▶ **TASK INSTRUCTIONS**
Return, in their exact form, the lines that lie between the start of the data below and the line containing "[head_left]", with both ends included.

___

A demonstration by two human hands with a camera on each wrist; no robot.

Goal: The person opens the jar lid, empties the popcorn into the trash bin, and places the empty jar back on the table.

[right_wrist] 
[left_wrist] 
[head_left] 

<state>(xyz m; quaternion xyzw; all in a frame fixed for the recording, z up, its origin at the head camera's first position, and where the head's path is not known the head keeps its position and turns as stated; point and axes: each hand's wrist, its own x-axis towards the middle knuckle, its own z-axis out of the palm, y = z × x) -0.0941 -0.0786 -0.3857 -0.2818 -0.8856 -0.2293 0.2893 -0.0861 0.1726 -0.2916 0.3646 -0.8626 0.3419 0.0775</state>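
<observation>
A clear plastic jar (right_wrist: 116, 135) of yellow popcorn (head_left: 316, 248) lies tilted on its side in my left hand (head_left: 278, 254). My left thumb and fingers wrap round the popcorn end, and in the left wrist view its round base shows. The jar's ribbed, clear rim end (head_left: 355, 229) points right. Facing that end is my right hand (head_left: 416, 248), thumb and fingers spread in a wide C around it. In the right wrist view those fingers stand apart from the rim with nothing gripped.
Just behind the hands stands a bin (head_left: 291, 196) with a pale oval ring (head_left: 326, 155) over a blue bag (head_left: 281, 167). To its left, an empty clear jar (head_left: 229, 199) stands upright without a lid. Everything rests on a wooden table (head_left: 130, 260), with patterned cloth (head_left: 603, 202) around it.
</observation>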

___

▶ **TASK OUTPUT**
A demonstration by two human hands with a camera on each wrist; no robot.

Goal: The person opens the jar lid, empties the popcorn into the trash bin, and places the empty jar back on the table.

[right_wrist] 
[left_wrist] 
[head_left] 

This exercise requires no additional output.